WHAT THE EXERCISE ASKS. Your answer should be each line of the entries that contains the word "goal", copied in full.

[Saved data entries]
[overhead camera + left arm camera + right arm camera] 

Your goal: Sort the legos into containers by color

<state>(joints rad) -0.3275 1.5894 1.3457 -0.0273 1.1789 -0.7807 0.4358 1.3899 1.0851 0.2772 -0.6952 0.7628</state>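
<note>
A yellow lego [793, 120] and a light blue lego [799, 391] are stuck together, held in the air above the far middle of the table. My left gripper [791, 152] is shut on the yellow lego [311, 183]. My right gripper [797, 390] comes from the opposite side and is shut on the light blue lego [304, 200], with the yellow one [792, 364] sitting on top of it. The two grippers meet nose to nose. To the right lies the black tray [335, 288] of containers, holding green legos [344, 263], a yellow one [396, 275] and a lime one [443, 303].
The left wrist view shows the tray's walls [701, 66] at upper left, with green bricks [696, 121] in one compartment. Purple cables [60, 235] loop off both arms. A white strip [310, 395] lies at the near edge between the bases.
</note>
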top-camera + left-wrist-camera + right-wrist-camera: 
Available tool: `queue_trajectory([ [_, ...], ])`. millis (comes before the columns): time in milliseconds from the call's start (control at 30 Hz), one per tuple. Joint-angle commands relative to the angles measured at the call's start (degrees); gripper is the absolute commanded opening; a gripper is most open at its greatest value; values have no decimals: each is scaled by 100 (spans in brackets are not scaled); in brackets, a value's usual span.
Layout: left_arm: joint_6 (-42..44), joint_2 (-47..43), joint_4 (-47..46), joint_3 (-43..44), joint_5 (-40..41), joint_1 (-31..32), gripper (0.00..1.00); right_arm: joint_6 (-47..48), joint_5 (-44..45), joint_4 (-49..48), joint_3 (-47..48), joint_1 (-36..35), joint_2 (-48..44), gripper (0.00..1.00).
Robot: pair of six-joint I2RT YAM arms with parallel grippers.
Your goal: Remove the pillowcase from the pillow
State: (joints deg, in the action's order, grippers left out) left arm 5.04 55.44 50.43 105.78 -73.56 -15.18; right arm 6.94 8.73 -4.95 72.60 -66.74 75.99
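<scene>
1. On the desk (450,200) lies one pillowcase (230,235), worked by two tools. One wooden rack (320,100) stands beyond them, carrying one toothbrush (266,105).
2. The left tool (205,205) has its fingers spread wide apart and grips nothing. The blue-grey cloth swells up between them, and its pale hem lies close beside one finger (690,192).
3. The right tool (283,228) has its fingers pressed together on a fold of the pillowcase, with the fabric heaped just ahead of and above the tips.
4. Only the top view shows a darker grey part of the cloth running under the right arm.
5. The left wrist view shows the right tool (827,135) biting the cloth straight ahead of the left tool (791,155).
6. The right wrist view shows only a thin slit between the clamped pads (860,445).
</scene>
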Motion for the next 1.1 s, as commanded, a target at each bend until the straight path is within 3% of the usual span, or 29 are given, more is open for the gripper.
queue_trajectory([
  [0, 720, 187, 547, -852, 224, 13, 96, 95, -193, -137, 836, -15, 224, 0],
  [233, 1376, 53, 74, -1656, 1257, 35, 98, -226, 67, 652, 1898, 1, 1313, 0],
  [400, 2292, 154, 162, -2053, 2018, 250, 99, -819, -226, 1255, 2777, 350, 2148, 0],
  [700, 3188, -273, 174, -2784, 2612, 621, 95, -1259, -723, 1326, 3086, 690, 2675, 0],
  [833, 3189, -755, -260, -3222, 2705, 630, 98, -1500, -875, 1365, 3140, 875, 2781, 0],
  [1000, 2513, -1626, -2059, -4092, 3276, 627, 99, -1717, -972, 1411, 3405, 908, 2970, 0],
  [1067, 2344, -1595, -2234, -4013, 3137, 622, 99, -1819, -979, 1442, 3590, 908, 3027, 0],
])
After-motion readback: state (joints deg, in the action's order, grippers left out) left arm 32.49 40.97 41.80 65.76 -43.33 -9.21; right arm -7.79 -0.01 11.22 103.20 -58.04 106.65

SOLUTION BELOW.
Your goal: Sort the legos into containers by color
Your goal: Remove the pillowcase from the pillow

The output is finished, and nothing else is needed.